Актриса Мария Аронова совсем недавно в эфире РТР заявила, что ребенок с синдромом Дауна «может убить близкого, может родителей убить».

Скандал на «Маяке» стал лишь кульминацией.

То, что говорили ведущие, не укладывается в голове, но спасибо им за это: прецедент хорошо показал, насколько все изменилось. Есть, конечно, часть общества, которая все еще живет в страхе перед слабостью, немощностью и пытается их отрицать, высмеять, обезобразить. Но есть и другие люди — те, кто не просто умеет сочувствовать, но и делает все возможное, чтобы люди с ограниченными возможностями или с тяжелыми генетическими заболеваниями были защищены, насколько это возможно, от жизненных тягот.

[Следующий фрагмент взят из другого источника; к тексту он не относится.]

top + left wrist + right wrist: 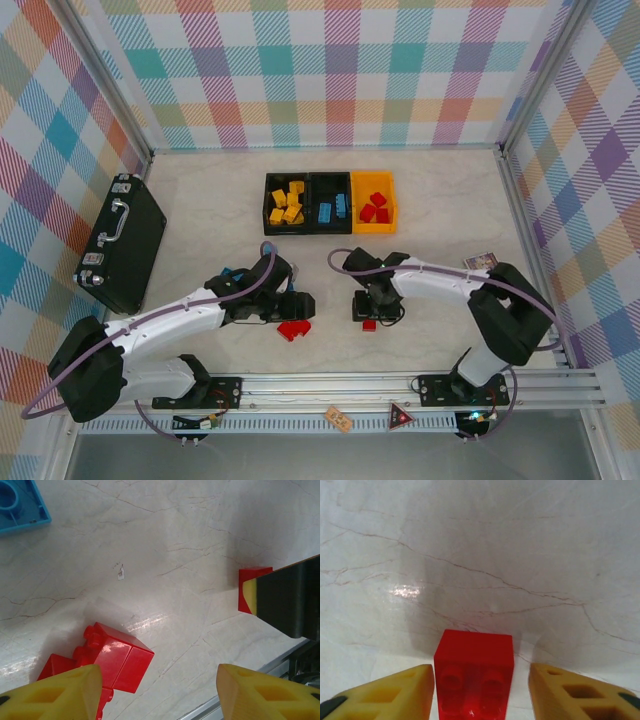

Мне запомнилось, что одним из самых распространенных страхов в СССР и постсоветской России был такой: если упадешь на улице с инфарктом, никто не подойдет. Отчасти это было основано на реальности, но подобная фобия — классическое проявление высокой тревожности, квинтэссенция базового недоверия к жизни. Не такие уж частые, но все-таки реальные подтверждения этого страха закрепляли эффект. И создавалось ощущение, что мы живем в ужасном мире, где нет места взаимной помощи и сочувствию. И в этом мире можно быть только здоровым и сильным, безупречным и прочным.

Но сейчас мы живем в новом обществе, которое не бросает отдельных людей в беде. Речь не о государстве, а о «друзьях и соседях». И конечно, пока рано говорить об обществе в целом, о принципах, но бесконечные благотворительные акции и призывы в интернете показывают, что забота о других, о слабых — почти новая норма.

Это уже не тюрьма, где каждый за себя и где даже писатель Михаил Булгаков, народный любимец, проповедовал отвратительные принципы зоны — «не верь, не бойся, не проси».

Сейчас мы скорее коммуна, где люди живут интересами других в том числе. Где можно и нужно верить, бояться и просить, потому что мы все настоящие живые люди, а не модели, созданные ученым-евгеником на основе биоандроидов. Где люди болеют, а другие им помогают — и они выздоравливают или более-менее успешно адаптируются к новой реальности.

И где нет в прямом смысле слова здоровых или больных, а есть те, кому именно сейчас нужна помощь, и те, кто может помочь.